#### The problem:
From the records below, work out how many lines carry the string "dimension". Leave out everything but the number.

#### Listed entries:

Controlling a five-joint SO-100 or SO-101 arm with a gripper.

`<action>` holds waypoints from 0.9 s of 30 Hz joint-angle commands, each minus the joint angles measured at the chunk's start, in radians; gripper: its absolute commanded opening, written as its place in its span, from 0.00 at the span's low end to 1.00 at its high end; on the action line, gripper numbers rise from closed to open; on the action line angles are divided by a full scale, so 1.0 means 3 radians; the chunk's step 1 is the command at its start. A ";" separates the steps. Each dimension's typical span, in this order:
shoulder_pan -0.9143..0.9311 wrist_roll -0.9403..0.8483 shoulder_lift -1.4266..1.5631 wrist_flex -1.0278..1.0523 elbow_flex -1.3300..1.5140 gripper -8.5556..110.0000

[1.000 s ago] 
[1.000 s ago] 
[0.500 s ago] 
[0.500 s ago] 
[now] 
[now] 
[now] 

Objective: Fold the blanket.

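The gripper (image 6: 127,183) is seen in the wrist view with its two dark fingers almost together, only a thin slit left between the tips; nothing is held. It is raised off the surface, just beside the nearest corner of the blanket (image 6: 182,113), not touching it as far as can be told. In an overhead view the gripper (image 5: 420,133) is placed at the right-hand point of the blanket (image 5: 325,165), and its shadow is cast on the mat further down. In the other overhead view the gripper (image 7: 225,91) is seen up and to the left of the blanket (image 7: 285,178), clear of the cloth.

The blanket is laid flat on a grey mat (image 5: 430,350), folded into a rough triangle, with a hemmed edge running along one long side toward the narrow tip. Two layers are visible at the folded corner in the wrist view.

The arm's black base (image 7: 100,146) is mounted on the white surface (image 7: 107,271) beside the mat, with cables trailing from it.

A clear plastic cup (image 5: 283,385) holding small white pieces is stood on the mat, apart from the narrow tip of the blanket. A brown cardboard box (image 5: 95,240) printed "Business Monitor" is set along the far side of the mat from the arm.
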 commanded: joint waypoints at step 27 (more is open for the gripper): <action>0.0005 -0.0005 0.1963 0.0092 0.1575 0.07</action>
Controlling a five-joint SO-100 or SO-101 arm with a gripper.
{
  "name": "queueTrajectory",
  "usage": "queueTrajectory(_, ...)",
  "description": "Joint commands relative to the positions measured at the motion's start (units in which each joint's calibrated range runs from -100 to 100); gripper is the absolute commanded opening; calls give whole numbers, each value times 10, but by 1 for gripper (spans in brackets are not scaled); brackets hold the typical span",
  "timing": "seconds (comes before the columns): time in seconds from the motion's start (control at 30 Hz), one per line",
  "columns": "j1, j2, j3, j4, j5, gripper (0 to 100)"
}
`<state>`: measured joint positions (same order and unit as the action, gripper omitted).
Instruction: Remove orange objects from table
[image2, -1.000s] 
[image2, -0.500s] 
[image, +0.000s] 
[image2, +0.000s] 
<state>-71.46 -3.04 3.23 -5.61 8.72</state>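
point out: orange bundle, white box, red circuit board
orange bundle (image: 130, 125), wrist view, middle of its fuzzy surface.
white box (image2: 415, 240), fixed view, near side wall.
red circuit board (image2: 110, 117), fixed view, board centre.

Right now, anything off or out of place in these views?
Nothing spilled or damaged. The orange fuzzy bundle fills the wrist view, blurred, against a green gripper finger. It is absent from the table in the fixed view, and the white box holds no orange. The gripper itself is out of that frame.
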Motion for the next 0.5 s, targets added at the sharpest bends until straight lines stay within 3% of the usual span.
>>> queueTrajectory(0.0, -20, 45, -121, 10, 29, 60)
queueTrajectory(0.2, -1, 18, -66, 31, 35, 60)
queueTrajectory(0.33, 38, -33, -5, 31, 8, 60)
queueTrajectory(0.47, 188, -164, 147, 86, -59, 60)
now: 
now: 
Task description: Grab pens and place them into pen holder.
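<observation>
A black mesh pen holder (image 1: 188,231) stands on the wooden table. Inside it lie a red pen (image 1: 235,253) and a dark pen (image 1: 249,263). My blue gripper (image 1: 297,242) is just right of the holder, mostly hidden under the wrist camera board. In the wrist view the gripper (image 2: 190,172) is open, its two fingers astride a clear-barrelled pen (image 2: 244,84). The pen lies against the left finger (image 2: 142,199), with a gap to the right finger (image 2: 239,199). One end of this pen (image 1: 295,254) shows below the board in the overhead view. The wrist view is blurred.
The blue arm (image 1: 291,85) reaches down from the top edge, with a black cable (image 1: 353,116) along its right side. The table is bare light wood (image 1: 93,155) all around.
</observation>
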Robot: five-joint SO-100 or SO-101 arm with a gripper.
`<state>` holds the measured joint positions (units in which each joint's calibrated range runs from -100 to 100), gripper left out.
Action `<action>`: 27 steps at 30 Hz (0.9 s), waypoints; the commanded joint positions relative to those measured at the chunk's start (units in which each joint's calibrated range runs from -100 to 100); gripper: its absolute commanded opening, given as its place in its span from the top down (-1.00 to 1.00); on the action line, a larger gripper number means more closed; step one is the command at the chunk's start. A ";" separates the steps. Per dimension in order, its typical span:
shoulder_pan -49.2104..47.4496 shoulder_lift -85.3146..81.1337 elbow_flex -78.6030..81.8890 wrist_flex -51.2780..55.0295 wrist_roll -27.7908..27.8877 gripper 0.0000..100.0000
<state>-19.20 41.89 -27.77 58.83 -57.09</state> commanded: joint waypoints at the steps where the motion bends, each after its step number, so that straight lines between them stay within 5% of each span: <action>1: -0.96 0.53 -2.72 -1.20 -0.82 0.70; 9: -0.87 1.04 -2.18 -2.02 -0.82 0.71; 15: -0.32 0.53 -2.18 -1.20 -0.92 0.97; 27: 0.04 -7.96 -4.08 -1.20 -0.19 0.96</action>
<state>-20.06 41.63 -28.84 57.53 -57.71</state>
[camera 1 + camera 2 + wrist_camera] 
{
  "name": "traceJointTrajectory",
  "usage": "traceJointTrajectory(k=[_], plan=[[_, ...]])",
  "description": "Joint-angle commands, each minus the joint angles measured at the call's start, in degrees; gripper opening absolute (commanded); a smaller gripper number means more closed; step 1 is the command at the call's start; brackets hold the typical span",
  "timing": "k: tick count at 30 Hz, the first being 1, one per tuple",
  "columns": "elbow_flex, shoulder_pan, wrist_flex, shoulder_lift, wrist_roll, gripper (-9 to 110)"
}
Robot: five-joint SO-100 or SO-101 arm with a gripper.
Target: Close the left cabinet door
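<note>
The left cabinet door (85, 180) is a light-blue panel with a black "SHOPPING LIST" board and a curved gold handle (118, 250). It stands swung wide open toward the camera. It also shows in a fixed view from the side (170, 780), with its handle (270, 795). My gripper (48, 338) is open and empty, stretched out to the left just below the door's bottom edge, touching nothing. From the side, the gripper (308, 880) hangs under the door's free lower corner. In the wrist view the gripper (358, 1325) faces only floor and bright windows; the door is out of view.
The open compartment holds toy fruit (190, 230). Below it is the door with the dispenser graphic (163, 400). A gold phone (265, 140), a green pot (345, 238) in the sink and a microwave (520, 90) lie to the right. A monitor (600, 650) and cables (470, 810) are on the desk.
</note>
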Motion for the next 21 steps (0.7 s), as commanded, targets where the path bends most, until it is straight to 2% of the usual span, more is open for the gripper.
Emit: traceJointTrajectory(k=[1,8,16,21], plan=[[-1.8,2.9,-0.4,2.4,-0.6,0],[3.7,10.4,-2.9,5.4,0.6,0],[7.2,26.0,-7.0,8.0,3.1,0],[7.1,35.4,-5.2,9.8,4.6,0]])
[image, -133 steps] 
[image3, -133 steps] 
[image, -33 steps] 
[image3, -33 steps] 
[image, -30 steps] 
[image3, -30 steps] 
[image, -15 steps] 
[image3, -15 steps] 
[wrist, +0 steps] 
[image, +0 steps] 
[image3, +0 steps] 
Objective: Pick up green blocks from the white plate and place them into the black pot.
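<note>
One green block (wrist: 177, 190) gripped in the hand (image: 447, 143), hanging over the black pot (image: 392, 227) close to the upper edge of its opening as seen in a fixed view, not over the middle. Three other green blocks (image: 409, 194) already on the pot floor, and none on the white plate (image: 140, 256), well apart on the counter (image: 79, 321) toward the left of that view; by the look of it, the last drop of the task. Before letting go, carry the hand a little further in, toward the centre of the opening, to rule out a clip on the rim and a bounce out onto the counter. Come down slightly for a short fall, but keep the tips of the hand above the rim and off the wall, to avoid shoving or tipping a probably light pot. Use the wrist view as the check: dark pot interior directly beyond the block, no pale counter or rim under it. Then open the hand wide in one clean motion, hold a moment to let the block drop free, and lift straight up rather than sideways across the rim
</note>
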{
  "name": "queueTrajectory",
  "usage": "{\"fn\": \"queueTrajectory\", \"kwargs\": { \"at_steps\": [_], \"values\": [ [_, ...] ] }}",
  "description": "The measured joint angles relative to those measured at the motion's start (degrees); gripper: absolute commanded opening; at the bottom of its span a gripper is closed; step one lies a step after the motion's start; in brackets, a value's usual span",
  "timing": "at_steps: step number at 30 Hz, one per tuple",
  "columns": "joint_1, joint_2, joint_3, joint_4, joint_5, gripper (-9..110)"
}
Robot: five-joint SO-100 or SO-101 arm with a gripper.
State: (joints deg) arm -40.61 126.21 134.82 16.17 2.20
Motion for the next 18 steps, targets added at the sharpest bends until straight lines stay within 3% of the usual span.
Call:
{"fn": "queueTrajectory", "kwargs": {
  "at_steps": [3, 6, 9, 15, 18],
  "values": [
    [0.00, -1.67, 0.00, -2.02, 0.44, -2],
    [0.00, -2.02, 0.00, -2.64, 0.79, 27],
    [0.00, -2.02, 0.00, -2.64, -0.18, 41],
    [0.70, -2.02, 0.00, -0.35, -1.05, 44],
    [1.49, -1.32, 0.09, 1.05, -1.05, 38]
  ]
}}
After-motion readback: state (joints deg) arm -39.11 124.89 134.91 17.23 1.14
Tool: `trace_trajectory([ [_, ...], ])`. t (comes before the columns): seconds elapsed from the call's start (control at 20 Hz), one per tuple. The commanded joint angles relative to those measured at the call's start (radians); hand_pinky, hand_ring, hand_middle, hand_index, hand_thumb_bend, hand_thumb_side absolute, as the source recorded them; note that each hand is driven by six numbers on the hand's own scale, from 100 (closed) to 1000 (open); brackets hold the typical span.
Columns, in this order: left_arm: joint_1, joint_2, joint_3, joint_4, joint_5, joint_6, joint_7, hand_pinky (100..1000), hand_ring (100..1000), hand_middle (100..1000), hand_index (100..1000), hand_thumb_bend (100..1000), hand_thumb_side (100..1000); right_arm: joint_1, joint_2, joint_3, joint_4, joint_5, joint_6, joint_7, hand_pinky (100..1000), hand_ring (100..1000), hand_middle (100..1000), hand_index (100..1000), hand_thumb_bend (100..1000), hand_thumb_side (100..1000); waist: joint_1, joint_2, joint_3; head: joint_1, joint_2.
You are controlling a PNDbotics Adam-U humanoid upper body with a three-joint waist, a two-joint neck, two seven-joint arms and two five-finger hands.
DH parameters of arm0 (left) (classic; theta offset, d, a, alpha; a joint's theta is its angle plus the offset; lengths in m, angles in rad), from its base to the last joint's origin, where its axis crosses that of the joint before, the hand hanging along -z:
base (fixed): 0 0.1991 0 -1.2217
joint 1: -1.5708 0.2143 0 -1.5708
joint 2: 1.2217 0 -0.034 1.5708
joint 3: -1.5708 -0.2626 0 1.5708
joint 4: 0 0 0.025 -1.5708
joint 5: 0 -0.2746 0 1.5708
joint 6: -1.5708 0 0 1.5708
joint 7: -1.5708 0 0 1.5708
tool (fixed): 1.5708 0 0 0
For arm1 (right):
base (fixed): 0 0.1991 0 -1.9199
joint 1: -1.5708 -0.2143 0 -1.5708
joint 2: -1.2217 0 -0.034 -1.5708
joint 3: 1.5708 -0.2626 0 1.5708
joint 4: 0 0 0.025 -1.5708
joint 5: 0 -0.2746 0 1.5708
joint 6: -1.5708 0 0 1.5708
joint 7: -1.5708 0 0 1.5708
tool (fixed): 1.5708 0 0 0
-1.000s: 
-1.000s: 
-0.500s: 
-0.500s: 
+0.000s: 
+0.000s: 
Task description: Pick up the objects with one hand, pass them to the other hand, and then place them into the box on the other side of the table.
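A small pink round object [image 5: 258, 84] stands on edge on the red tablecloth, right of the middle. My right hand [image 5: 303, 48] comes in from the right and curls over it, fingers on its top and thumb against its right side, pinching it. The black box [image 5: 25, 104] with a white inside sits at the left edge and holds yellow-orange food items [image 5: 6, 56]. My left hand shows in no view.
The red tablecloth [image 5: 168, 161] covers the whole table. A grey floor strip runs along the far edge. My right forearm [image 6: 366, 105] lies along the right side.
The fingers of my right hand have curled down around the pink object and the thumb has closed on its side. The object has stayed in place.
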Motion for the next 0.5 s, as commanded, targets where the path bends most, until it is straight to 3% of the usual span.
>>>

#### Answer box:
2